An introduction to research programming with Python

Home
Menu

An example Python data analysis notebook

This page illustrates how to use Python to perform a simple but complete analysis: load data, explore trends in the data by plotting some charts, and run computations based on what we see.

A tour of capabilities

We're going to start with a look at some of the awesome things that you can do with programming, for motivation for when it gets difficult. However, you will not understand all the detail of the code in this section, and nor should you. If you do, maybe one of our more advanced courses is more appropriate for you!

As we show the code for different parts of the work, we will be touching on various aspects you may want to keep in mind, either related to Python specifically, or to research programming more generally.

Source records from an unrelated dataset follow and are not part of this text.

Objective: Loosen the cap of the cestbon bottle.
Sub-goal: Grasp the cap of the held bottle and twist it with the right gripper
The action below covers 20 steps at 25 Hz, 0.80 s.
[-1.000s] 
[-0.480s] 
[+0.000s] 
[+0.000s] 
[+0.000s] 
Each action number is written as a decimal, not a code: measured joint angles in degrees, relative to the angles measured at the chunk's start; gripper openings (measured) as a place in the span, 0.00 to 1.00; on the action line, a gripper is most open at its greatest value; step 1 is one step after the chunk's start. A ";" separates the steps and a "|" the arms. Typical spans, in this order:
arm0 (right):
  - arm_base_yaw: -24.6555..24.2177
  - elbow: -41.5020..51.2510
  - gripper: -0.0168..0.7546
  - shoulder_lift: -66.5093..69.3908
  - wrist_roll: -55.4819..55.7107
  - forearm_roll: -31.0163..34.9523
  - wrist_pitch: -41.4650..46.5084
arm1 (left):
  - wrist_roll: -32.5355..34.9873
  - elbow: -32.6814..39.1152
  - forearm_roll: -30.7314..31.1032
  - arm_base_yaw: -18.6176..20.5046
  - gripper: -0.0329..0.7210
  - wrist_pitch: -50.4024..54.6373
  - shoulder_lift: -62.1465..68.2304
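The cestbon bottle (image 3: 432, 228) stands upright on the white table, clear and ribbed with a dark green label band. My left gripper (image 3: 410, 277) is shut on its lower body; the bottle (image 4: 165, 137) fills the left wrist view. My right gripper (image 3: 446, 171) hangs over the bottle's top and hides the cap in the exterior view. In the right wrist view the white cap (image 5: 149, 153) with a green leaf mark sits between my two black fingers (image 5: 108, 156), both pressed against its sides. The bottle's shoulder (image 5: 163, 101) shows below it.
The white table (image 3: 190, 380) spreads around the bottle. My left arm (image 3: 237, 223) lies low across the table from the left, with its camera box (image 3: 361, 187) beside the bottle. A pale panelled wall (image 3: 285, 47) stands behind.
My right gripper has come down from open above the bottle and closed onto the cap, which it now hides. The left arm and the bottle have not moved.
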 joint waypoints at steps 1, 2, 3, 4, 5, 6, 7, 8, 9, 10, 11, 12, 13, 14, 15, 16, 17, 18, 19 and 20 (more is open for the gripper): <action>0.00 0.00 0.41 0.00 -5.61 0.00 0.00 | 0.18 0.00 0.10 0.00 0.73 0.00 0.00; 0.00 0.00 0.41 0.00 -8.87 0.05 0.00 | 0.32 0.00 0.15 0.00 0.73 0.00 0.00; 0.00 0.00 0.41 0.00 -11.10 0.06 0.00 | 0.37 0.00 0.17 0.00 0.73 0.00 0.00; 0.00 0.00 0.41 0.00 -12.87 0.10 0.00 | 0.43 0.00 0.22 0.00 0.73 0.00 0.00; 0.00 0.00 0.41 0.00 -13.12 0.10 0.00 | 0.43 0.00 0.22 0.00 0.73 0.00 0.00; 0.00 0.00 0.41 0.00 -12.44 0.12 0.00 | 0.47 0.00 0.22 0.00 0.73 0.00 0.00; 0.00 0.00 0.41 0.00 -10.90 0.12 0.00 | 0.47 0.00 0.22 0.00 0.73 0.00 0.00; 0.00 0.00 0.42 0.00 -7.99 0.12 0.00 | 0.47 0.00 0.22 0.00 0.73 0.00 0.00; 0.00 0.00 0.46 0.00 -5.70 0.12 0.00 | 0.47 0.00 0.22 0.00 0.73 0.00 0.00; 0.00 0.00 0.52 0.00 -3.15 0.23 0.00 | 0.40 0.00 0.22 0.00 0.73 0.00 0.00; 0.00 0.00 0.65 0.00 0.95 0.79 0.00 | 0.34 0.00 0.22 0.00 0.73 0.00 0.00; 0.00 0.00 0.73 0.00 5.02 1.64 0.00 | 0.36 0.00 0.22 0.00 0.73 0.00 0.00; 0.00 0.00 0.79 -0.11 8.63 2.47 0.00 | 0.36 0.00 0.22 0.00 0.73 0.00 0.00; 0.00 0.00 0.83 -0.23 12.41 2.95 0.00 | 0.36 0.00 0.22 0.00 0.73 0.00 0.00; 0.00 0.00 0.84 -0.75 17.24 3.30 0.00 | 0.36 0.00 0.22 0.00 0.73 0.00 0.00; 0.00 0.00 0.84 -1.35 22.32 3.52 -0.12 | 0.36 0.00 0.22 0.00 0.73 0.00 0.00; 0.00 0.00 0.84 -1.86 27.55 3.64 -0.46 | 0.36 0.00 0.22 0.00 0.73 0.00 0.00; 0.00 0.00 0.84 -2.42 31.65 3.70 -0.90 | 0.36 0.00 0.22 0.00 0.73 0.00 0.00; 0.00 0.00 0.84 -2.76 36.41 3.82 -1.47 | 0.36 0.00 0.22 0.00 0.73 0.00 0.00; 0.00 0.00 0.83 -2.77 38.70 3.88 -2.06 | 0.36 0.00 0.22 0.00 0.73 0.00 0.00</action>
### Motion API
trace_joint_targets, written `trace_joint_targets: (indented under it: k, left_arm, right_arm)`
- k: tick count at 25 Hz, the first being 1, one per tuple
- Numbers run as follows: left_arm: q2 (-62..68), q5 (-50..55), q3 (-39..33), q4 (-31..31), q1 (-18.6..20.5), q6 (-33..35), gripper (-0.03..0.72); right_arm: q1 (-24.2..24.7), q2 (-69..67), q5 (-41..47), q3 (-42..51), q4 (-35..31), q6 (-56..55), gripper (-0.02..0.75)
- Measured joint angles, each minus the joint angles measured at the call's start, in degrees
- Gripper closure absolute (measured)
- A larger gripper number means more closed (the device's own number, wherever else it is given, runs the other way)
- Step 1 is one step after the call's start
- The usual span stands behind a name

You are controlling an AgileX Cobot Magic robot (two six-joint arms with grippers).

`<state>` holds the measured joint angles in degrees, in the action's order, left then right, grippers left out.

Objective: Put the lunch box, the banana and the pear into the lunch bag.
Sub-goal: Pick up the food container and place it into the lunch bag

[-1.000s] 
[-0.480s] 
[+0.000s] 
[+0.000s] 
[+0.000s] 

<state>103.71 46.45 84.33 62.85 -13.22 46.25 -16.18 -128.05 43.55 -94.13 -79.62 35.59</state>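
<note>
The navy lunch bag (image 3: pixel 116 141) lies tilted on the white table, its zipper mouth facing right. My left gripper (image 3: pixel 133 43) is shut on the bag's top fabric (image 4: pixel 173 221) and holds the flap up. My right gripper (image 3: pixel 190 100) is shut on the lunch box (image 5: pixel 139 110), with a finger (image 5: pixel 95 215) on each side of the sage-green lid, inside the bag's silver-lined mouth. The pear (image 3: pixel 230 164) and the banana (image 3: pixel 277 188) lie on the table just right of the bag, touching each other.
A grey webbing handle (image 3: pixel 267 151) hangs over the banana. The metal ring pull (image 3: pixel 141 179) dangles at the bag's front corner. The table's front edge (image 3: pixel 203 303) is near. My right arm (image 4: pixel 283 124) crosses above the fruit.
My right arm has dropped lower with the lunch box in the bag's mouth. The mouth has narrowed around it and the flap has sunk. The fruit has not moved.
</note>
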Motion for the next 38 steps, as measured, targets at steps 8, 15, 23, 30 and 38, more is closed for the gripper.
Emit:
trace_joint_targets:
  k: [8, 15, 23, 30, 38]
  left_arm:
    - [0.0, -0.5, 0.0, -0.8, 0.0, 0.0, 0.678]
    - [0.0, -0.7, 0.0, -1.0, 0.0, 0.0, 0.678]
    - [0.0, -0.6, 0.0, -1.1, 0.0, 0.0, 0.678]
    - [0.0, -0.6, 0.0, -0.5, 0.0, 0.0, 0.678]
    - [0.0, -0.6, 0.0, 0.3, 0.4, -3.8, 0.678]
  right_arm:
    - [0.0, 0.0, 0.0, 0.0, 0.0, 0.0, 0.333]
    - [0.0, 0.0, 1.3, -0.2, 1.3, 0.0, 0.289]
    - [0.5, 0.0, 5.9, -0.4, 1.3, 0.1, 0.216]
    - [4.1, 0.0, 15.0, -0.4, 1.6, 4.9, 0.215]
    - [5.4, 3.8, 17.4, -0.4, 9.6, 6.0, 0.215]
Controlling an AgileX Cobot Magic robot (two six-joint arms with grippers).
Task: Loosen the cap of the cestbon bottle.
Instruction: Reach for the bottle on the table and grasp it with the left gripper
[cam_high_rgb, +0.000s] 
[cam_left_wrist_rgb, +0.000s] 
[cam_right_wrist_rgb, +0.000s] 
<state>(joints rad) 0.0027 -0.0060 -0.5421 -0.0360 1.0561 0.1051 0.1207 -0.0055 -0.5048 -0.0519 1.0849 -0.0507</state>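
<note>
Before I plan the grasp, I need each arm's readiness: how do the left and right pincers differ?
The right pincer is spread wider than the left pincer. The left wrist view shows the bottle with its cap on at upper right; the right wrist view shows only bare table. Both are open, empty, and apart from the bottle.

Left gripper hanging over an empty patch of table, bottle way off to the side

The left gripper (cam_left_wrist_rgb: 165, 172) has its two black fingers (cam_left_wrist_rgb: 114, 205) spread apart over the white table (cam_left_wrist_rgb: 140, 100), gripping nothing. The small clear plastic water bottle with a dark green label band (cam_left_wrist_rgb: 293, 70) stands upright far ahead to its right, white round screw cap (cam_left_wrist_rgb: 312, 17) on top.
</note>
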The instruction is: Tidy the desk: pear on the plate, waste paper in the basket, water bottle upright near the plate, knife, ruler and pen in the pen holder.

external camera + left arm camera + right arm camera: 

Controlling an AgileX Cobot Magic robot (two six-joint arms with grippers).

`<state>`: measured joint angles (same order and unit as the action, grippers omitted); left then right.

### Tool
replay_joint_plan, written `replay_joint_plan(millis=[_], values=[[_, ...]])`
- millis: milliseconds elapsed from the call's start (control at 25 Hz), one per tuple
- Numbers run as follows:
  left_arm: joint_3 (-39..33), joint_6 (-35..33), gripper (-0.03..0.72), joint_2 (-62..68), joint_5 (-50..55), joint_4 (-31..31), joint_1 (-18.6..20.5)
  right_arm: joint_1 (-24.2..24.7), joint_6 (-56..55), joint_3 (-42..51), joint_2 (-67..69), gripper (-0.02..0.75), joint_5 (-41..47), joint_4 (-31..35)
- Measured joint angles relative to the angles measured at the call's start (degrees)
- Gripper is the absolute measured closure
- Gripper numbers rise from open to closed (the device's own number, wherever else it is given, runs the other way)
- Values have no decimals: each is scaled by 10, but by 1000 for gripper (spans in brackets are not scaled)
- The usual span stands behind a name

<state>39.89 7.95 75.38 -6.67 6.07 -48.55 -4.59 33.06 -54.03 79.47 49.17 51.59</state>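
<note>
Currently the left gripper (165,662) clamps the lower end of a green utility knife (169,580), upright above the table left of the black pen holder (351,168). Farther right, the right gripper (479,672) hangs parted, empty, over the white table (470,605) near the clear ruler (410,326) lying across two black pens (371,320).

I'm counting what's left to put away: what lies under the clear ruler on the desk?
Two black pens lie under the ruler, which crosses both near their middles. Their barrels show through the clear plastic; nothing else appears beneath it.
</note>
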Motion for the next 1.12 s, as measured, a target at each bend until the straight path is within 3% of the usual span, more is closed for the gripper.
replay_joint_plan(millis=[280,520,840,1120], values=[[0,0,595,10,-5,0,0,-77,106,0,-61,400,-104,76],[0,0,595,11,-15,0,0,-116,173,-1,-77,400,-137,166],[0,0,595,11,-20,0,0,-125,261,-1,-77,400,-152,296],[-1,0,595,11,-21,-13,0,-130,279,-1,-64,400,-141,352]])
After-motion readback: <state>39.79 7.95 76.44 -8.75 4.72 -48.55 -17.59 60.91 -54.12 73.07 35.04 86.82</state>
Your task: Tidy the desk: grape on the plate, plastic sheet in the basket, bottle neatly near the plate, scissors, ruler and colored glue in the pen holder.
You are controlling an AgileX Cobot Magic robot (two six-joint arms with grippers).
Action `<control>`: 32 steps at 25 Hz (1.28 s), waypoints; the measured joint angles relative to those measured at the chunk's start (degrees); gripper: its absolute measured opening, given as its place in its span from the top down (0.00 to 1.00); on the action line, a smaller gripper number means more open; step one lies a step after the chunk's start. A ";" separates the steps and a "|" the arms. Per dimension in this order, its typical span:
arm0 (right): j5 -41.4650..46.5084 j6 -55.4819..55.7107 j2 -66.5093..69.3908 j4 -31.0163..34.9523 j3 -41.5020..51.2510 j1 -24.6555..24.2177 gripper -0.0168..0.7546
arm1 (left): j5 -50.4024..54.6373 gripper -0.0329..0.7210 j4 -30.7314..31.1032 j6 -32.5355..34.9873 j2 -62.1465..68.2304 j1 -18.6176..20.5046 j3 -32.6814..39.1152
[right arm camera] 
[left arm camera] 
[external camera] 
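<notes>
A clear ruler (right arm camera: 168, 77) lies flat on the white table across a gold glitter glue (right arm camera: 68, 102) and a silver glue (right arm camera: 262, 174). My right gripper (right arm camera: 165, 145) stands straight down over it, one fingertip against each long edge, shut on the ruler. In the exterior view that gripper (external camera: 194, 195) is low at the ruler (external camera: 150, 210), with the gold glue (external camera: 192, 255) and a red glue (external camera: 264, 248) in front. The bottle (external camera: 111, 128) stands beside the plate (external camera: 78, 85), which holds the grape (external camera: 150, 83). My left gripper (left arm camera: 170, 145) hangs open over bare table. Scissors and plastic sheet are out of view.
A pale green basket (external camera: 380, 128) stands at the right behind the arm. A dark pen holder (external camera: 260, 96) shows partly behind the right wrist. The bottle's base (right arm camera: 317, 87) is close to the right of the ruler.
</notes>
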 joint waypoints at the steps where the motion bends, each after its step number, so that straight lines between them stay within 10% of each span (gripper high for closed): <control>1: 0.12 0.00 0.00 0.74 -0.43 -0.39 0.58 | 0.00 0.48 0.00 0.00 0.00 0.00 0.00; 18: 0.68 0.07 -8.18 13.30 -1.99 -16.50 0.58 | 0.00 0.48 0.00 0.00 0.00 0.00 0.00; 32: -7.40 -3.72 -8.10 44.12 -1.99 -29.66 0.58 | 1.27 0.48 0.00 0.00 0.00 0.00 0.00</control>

Why write software to manage your data and plots?

We can use programs for our entire research pipeline. Not just big scientific simulation codes, but also the small scripts which we use to tidy up data and produce plots. This should be code, so that the whole research pipeline is recorded for reproducibility. Data manipulation in spreadsheets is much harder to share or check.

You can see a more advanced demonstration of similar ideas on the Software Carpentry site. We'll try to give links to other sources of Python training along the way. Part of our approach is that we assume you know how to use the internet! If you find something confusing out there, please bring it along to the next session. In this course, we'll always try to draw your attention to other sources of information about what we're learning. Paying attention to as many of these as you need to, is just as important as these core notes.

Importing libraries

Research programming is all about using libraries: tools other people have provided programs that do many cool things. By combining them we can feel really powerful but doing minimum work ourselves. The Python syntax to import someone else's library is import.

In [1]:
import csv  # A Python library for reading and writing CSV files
import os  # A library for interfacing with the operating system
from datetime import datetime  #  Another library, useful for handling dates
import matplotlib.pyplot as plt  # For visualising data, info at: https://matplotlib.org/
import statistics  # For computing summary statistics of data

If you are following along running it locally, this should work unless you used a different installation method than the recommended. Is that's the case, then you'll need to wait until we've covered installation of additional Python libraries in the second part of this course.

Comments

Code after a # symbol doesn't get run. This makes it possible to leave notes for others - and your future self! - about how a particular section of code works.

In [2]:
print("This runs")  # print("This doesn't")
# print("This doesn't either")
This runs

Functions and loops

We can wrap code up in a function, so that we can repeatedly get just the information we want. One way that this is useful in the example that follows is for handling data storage. If we look in the data directory we can see there are three similarly named comma separated value (CSV) files:

In [3]:
[filename for filename in os.listdir('data') if filename.endswith('csv')]
Out[3]:
['HadCRUT.5.0.1.0.analysis.summary_series.global.monthly.csv',
 'HadCRUT.5.0.1.0.analysis.summary_series.southern_hemisphere.monthly.csv',
 'HadCRUT.5.0.1.0.analysis.summary_series.northern_hemisphere.monthly.csv']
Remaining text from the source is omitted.